Search the material for lines containing the word "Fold", and copy each one.

BEGIN THE RECORDS

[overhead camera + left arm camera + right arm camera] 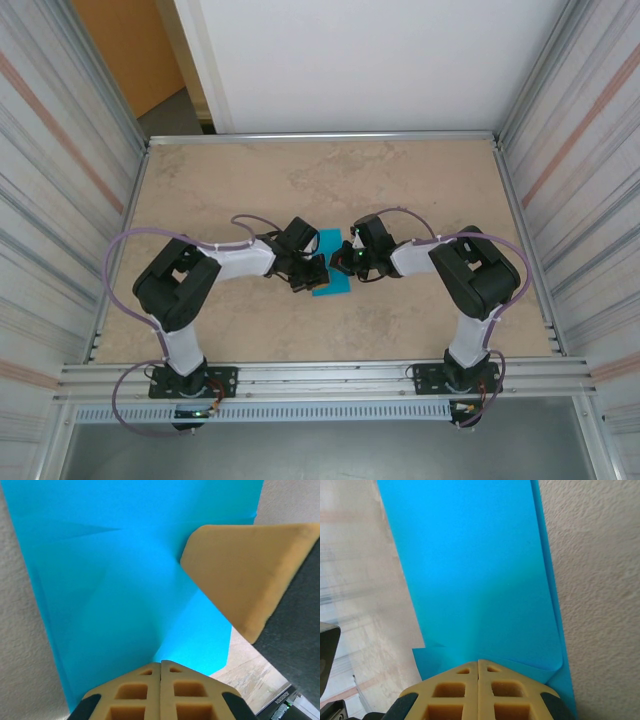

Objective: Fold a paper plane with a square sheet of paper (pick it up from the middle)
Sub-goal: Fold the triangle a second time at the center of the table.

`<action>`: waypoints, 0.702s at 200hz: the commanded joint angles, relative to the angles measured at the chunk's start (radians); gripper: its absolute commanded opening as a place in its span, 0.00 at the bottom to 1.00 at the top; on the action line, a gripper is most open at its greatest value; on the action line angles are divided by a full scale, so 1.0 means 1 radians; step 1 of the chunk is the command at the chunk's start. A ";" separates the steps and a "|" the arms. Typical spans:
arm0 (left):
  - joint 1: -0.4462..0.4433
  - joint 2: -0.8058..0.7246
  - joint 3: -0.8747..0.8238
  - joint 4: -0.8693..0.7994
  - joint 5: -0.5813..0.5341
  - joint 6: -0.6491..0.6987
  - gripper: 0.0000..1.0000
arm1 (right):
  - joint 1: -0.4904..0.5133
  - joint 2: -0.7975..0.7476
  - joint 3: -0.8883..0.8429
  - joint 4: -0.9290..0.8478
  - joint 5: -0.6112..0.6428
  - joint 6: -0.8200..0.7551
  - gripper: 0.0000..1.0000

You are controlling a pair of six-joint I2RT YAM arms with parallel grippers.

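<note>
The square sheet of paper lies flat on the table with bare tabletop all round it: plenty towards the far rail, and as much out to the ribbed side walls. The left gripper comes at the sheet from its left edge and the right gripper from its right, both tips down on the blue. Up close, the left gripper has its pads pressed together where creases in the sheet meet, and one right finger leans in just beyond. The right gripper is likewise pressed together at the sheet's near edge; whether paper is nipped, I cannot tell.
</note>
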 commanded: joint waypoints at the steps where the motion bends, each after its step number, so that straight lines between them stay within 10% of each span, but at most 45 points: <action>1: 0.000 -0.009 0.027 -0.068 -0.033 0.043 0.04 | 0.002 0.071 -0.059 -0.204 0.102 0.002 0.00; 140: 0.037 -0.016 -0.045 -0.041 -0.010 0.058 0.03 | 0.000 0.088 -0.053 -0.211 0.093 -0.005 0.00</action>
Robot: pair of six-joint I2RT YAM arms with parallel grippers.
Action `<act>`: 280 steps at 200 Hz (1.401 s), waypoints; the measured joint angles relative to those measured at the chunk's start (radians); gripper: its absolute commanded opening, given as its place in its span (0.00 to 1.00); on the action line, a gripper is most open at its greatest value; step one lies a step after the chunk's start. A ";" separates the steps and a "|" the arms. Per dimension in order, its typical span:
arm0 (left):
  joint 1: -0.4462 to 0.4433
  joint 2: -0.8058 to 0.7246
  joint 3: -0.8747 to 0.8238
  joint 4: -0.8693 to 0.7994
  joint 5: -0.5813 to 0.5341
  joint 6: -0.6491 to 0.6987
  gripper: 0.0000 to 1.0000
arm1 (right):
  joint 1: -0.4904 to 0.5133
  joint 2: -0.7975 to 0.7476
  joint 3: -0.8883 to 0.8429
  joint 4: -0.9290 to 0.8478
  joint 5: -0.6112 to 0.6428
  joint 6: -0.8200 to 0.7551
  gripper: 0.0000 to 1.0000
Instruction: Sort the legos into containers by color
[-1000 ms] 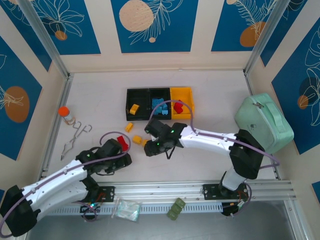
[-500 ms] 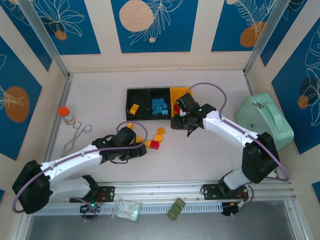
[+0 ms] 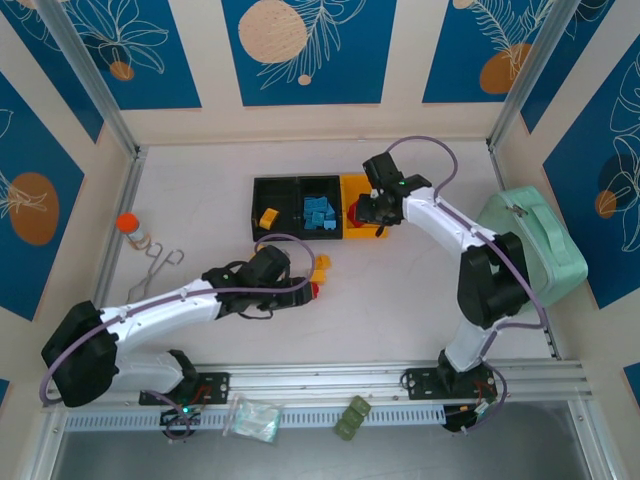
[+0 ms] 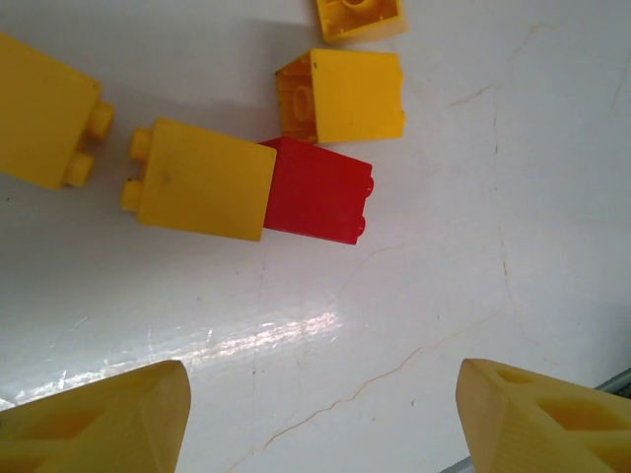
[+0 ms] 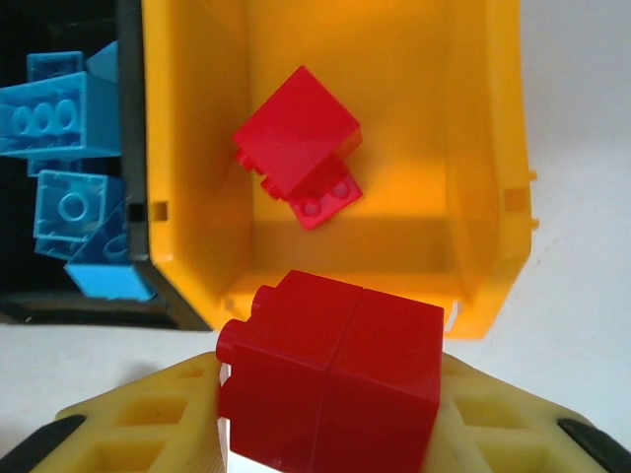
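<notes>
My right pincer (image 5: 330, 404) clamps a red lego (image 5: 335, 365) above the rim of the yellow container (image 5: 488, 148), which has other red legos (image 5: 296, 138) inside. My left pincer (image 4: 320, 414) gapes empty over a red brick (image 4: 317, 190) that touches a yellow brick (image 4: 202, 179) on the table (image 4: 513, 227).

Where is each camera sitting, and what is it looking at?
Top camera: above and behind the arms, looking down on the table; both arms, the left hand and the right hand show.
Left wrist camera: on the left arm, facing down at a loose red brick next to a yellow brick; its open fingertips show.
Right wrist camera: on the right arm, facing down into the yellow bin; its fingers pinch the held red brick.
Shared: the yellow bin and blue bricks appear in top and right wrist views.
</notes>
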 measured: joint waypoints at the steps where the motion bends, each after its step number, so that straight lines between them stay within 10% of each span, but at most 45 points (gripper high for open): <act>1: 0.000 0.000 0.000 0.000 0.000 0.000 0.71 | 0.000 0.004 0.003 0.000 0.002 0.000 0.40; 204: -0.007 0.014 0.000 0.018 0.001 0.000 0.72 | -0.001 0.168 0.134 -0.031 0.085 -0.011 0.58; 280: 0.009 -0.085 0.000 -0.118 -0.116 -0.011 0.72 | 0.069 -0.150 -0.080 0.016 0.058 -0.008 0.57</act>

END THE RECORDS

_RESULT OF THIS EXERCISE:_
Objective: Fold a paper plane with a square sheet of paper (pick it up from the middle)
Sub-goal: Fold the triangle a second time at the center of the table.

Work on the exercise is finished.